Salvinia (Salvinia molesta) is an introduced fern from South America that is a declared noxious plant for the whole of Australia. It is a State-declared Category 3 pest plant species, and has a Weeds of National Significance (WONS) status which means the species is already spread over substantial areas of Queensland, but its impact is so serious that it requires active control to avoid further spread onto properties that are still free of the pest (Department of Employment, Economic Development and Innovation, 2011).
It can rapidly double in size within one week under optimal growth conditions and forms mats that completely cover lake systems, affecting water quality, flow, wildlife and recreational activities (i.e. fishing). It is a free-floating aquatic fern with small, spongy, green leaves positioned in pairs along a common stem. The species can be confused with the native Azolla species.
Department of Employment, Economic Development and Innovation 2001, Declared plants of Queensland, The State of Queensland.

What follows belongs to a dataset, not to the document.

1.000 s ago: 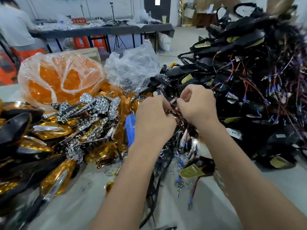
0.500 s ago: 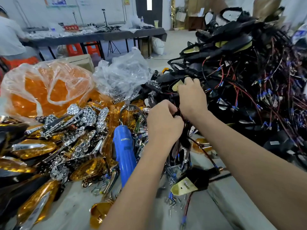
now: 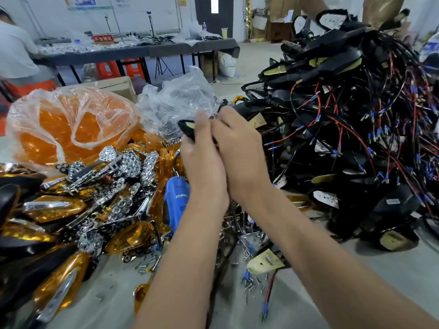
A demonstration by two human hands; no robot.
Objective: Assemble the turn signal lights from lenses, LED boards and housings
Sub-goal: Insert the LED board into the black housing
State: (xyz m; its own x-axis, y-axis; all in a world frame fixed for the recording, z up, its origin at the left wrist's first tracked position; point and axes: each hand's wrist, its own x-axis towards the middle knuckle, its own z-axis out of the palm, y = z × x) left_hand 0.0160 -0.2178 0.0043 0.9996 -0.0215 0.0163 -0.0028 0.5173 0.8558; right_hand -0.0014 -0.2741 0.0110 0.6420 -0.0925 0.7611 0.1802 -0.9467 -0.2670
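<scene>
Black housing (image 3: 187, 129) with its LED board is pinched in my left grip (image 3: 202, 160), my right grip (image 3: 240, 148) touching at three o'clock, its hold hidden.

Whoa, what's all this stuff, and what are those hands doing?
A person is putting together turn signal lights at a crowded table. Both hands are raised close together: the left hand and the right hand hold a black housing between them. On the right sits a big pile of black housings with red and black wires. On the left lie orange lenses, shiny reflectors and a blue tool. A clear bag of orange lenses sits behind.
</scene>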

Sainty G.R. and. Jacobs S.W.L., 2003. Waterplants in Australia. Sainty and Associates Pty Ltd, Australia.
Department of Primary Industries and Fisheries 2007, Fact sheet invasive plants and animals Salvinia, Biosecurity Queensland, State of Queensland.
City of Gold Coast integrated management program for this pest plant involves mechanical removal, application of registered herbicides and the introduction of biological control agents.
The Salvinia weevil (Cyrtobagous salviniae) was discovered by the Commonwealth Scientific and Industrial Research Organisation (CSIRO) in 1979. The weevil originates from the same native range in Brazil as Salvinia. Extensive host specificity testing was completed to ensure the weevil was not going to affect non-target species. The adult weevils feed on the Salvinia plant. However, most damage is done by the larvae tunnelling into the plant’s stem (rhizome). This causes the plant to turn brown, lose buoyancy and sink.
As part of an integrated approach, the City monitors weevil infestation levels and will implement mechanical removal if Salvinia is growing too fast. Removal of damaged Salvinia is implemented before it decomposes and negatively affects water quality.